Não retratei o assunto antes porque não sou crítica de televisão e, principalmente, porque tenho me sentido inapta a escrever sobre a Amazônia depois de quase três anos rodando por suas comunidades e ouvindo as populações. É como se eu tivesse adquirido uma visão demasiadamente crítica e limitada sobre tudo o que é feito por pessoas que mal pisaram ali e que carregam, possivelmente, uma visão recortada. Tento me redimir disso com alguma frequência. Às vezes consigo, às vezes não.
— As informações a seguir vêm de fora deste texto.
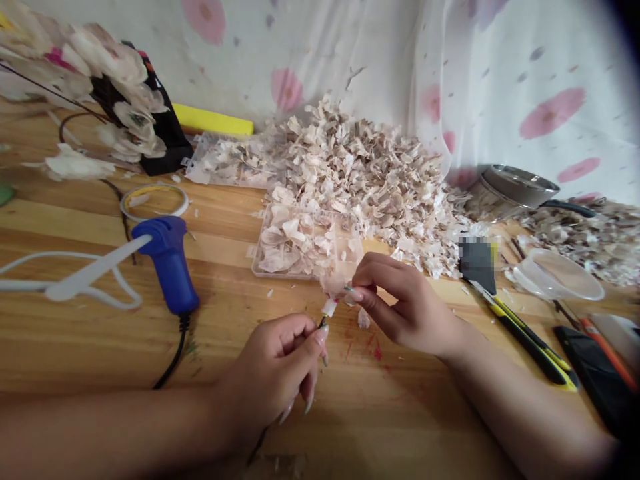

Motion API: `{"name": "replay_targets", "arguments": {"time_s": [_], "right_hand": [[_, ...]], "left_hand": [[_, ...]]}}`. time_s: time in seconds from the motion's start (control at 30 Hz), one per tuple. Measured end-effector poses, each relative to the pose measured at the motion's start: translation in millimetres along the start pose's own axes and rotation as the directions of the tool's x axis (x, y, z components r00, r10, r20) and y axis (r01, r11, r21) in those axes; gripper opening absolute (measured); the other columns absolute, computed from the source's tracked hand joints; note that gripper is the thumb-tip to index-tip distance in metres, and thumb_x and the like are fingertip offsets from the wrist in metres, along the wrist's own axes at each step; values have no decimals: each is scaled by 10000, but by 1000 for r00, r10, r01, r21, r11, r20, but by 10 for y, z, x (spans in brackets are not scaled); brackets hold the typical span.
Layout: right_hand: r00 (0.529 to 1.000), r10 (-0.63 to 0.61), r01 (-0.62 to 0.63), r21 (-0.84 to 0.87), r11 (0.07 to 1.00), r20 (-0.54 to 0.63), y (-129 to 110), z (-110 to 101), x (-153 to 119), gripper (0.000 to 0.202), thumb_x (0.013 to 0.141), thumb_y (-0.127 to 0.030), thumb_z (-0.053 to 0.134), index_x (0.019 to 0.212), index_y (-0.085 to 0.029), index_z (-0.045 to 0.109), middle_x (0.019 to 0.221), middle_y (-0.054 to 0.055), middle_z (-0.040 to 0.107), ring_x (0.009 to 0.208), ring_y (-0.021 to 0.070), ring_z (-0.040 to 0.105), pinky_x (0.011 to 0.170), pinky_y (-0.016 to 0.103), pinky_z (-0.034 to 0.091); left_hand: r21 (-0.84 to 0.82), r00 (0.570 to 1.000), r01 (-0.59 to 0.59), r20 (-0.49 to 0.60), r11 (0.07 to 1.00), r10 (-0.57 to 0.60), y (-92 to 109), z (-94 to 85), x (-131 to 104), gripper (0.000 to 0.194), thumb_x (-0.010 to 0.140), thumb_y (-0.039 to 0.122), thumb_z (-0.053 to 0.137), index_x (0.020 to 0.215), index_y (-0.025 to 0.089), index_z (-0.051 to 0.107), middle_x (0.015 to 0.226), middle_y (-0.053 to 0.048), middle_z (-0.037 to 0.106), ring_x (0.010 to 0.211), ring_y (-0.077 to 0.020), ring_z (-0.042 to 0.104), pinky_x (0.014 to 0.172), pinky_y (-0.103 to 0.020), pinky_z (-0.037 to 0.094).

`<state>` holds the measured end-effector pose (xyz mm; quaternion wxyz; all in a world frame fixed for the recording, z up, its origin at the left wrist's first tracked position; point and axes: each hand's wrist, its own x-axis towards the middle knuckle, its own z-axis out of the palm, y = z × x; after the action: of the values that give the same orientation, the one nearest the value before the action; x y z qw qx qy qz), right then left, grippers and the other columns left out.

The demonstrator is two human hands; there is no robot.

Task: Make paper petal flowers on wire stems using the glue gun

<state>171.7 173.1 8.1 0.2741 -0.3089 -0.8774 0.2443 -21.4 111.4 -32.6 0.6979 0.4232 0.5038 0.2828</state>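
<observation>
Near the centre of the head view, my left hand [285,370] is closed around a thin dark stem [257,445], whose lower end runs down below the fingers. A white piece with a bit of yellow beneath it tops the stem, and a pale, pinkish petal [336,283] stands above that. My right hand [400,303] pinches the petal at its right edge between thumb and forefinger. A small loose petal [364,319] lies on the table under the right hand. Just behind the hands sits a clear compartment box [257,263] with pale petals in it.
A big heap of dried petals [370,167] fills the back. To the left are a blue glue gun [173,267], a tape roll [131,215] and artificial flowers [133,127]. On the right lie a yellow-black cutter [530,340], a clear lid [565,275] and a dark phone-like object [593,373].
</observation>
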Motion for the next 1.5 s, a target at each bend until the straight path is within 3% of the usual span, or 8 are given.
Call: {"name": "replay_targets", "arguments": {"time_s": [0.3, 1.03, 1.27, 1.4, 1.5], "right_hand": [[998, -64, 66, -145, 987, 17, 17, 32, 30, 126, 952, -180, 479, 847, -175, 548, 788, 46, 526, 698, 160, 496, 606, 281, 412], [997, -81, 72, -288, 955, -19, 92, 50, 20, 124, 945, -165, 469, 845, -165, 542, 773, 37, 502, 673, 152, 480, 591, 274, 401], [987, -20, -28, -298, 954, -159, 137, 69, 7, 44, 945, -207, 519, 919, -184, 547, 831, 39, 548, 685, 140, 509, 605, 272, 418], [923, -134, 14, -314, 949, -361, 133, 59, -56, 77, 923, -133, 526, 941, -208, 535, 797, 24, 530, 700, 142, 515, 624, 282, 433], [896, -312, 168, -410, 897, -316, 108, 69, -150, 170, 889, -95, 535, 1027, -193, 538, 827, 47, 553, 726, 158, 537, 624, 298, 462]], "left_hand": [[25, 1000, -25, 11, 999, 25, 4, -5, 2, 325, 791, 476, 522, 594, 222, 481, 375, 49, 518, 247, -43, 306, 260, -144, 196], [45, 999, -35, 30, 998, 34, -9, -26, 21, 331, 813, 462, 518, 588, 223, 469, 380, 56, 521, 241, -37, 308, 253, -133, 192], [50, 1000, 3, 24, 999, -5, 7, -14, 9, 328, 798, 480, 513, 601, 222, 471, 379, 59, 521, 233, -32, 302, 252, -127, 194], [69, 1000, -7, 21, 998, 6, 9, -15, 2, 346, 808, 494, 509, 608, 214, 481, 387, 53, 528, 238, -30, 312, 255, -124, 196], [54, 1000, 2, 18, 999, -3, 3, -24, 10, 360, 804, 520, 511, 624, 209, 493, 387, 57, 524, 238, -29, 311, 256, -125, 207]]}}
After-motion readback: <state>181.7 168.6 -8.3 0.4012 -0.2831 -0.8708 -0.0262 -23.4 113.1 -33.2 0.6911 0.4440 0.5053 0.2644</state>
Mas, as discussões nos grupos não paravam de chegar e decidi enfrentar a maratona da primeira temporada para não cair no ridículo de escrever sobre o que apenas pressuponho. Pedi um login emprestado para uma amiga - pois o conteúdo é só para assinantes - e lá fui eu passar o final de semana grudada na tela, indo de um capítulo para o outro na sequência e saindo de casa apenas para os intervalos das refeições.

continua após a publicidade

Mas para falar de Aruanas é necessário voltar um pouco no tempo. Ano passado, sem saber que a emissora preparava uma série sobre a Amazônia e ainda antes do resultado das eleições presidenciais, mas quando já sabíamos que momentos difíceis estavam por vir, fui convidada pelo Greenpeace, em São Paulo, a integrar uma manhã de conversa com uma equipe de mulheres jornalistas ambientais e Débora Falabella, que na série vive uma jornalista que divide seu tempo entre um programa de televisão e a ONG Aruanas, com o objetivo de auxiliá-la na caracterização da personagem.

O encontro aconteceu para contarmos a ela como desenvolvemos nosso trabalho na Amazônia, quais nossos medos e anseios, ameaças já sofridas, o que carregamos na mochila, como nos preparamos para encarar a floresta, como nos protegemos. Foi um bate-papo que nos trouxe grandes expectativas de como a série iria se desenrolar, afinal, depois de anos circulando pela floresta, ouvimos com alguma frequência em como as populações locais não se sentem representadas quando suas vidas são contadas nas telas, pois invariavelmente são tratadas como se somente as pessoas do Sudeste do país e suas instituições fossem capazes de salvar a Amazônia das suas mazelas, que vão da invasão de terras para o garimpo e extração de madeira, reforçando estereótipos da pobreza e da ignorância.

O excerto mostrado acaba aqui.